The weight of explanation falls almost entirely on the artwork, in part because the sound track of this Studio Ghibli/Disney co-production has to accommodate both Japanese and English. That works beautifully. We see the bathhouse of the spirits, from the lowest storage room to the topmost penthouse. We see how the workers eat and sleep, what they wear, how they get their new assignments each morning.

It's fascinating to look at the character designs and concept sketches of any movie and see how the final conception emerged over time. Often, it's amazing how close a quick sketch can come to the final product: J. M. Straczynski's hurried back-of-the-envelope sketch of the original idea for Babylon 5, for example, covers not only the big arc of this 100-hour, five-year epic but also many of the small details that shape the edges of the tale. It's interesting, too, to detect patterns of compromise and negotiation: Miyazaki and the chief animator, is seemed, were constantly redrawing 10-year-old Chihiro's chest line in an organizational tug of war.

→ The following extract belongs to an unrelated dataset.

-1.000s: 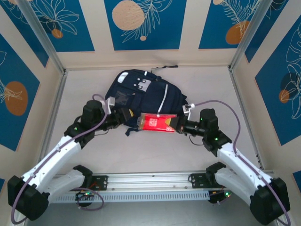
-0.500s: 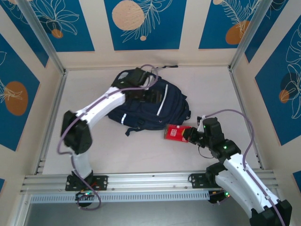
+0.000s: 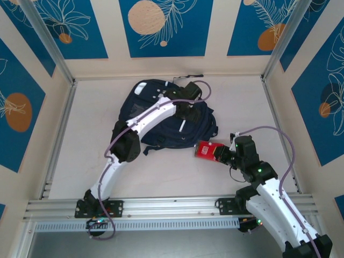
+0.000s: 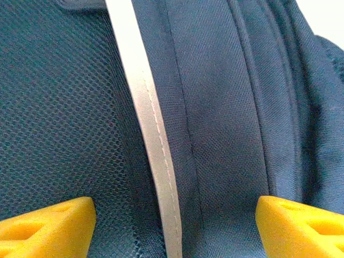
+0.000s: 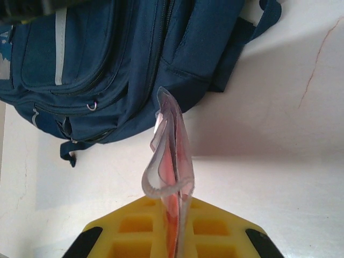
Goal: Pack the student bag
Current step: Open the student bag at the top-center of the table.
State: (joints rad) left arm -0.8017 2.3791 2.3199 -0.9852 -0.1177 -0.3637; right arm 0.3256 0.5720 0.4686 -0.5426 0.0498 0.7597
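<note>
The top camera looks down over the whole counter (image 3: 161,167). The left wrist camera sits tight against the student bag (image 3: 200,122); the right wrist camera sees it from nearby.

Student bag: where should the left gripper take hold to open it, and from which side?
Probably the fabric ridge right of the white stripe, from straight above: the student bag lies flat, front up, and the open left gripper straddles that ridge.

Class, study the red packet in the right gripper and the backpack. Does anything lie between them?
Nothing visible: bare table separates the red packet, shut in the right gripper, from the student bag. The left gripper hangs open over the bag's fabric.
</note>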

But, above all, the genius is in the details. The art is conceived in the key of red -- and (the art director notes) it's a red illuminated by incandescent light, the way you'd have seen it fifty or seventy years ago, not the cooler fluorescent lighting you'd see in a public monument today. Spirits arrive alone or with friends, and some of the minor spirits arrive in Japanese tour groups. Serving them takes a complex administration: who accounts for the bath salts? How do you prevent waste? Who serves the servants, and how do they spend their free time? It's all here, and it's all shown.